Merci donc à tous nos patients qui nous réveillent de notre position bien assise et nous forcent à inventer autre chose, certes dans un discours Hystérique, mais n'est-ce pas à partir de l'hystérie et en apprenant à l'écouter que Freud a inventé le discours Analytique, l'envers du discours du Maître ?

 

Résumé : Nous avons tenté de montrer au fil de ce court article que « l'invention », dans une relation transférentielle avec nos patients, ne se fait qu'à partir du fantasme du psychiatre, cause de son propre désir et des données symptomatiques ; ainsi, pas de création ex-nihilo. Un exemple clinique de « l'émergence d'une invention » dans une institution pour enfants et adolescents pourrait illustrer notre propos.

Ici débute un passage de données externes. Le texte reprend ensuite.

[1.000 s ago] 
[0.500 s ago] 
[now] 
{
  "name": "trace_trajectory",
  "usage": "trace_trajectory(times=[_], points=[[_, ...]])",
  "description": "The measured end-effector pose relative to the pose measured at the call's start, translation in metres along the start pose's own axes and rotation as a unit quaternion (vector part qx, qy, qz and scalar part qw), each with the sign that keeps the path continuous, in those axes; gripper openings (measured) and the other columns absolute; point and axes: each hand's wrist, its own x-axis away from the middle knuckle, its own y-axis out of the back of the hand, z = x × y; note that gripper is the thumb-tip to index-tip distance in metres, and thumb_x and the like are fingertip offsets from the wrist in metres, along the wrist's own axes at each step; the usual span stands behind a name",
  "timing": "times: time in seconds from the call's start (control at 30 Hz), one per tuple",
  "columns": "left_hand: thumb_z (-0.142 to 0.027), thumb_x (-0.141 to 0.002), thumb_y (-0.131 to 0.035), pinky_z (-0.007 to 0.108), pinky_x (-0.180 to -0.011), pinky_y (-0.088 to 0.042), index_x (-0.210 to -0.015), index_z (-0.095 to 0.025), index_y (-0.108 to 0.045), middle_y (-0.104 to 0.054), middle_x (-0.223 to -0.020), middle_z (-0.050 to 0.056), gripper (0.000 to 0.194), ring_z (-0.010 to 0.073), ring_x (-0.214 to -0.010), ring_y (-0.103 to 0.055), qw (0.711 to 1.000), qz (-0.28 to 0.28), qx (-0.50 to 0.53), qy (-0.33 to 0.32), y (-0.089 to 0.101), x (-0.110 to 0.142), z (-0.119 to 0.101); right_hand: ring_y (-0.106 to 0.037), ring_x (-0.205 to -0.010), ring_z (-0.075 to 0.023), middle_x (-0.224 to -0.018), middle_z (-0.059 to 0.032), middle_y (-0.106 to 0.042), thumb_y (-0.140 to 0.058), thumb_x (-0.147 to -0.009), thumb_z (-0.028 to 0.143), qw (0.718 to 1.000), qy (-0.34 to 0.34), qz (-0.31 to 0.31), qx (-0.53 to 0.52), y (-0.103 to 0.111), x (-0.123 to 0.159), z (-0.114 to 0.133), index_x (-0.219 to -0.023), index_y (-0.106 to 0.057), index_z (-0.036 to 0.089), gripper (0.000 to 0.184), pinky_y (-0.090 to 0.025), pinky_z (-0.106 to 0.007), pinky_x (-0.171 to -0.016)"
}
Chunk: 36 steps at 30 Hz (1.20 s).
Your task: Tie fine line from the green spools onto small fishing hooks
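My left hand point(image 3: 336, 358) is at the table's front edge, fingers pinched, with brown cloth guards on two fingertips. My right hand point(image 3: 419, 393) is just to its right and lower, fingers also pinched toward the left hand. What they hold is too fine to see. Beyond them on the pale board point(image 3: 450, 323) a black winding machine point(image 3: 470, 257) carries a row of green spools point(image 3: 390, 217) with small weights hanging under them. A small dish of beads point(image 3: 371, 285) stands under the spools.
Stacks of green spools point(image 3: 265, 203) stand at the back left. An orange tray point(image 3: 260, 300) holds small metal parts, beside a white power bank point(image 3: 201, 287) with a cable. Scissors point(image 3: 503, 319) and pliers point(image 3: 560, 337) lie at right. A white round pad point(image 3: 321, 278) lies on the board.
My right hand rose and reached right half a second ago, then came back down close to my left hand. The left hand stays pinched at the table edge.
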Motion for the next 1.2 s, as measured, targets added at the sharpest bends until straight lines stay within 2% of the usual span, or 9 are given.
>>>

Mots-clés : symptôme- fantasme- désir- structure

 

Summary : According to us, invention takes place in the transferential relationship with our patients and occurs from the psychiatrist's phantasy which drives his own desire and from the symptomatology in question ; thus, there is not ex-nihilo creation. À clinic example of this invention in a chilhood institution can illustrate our intention.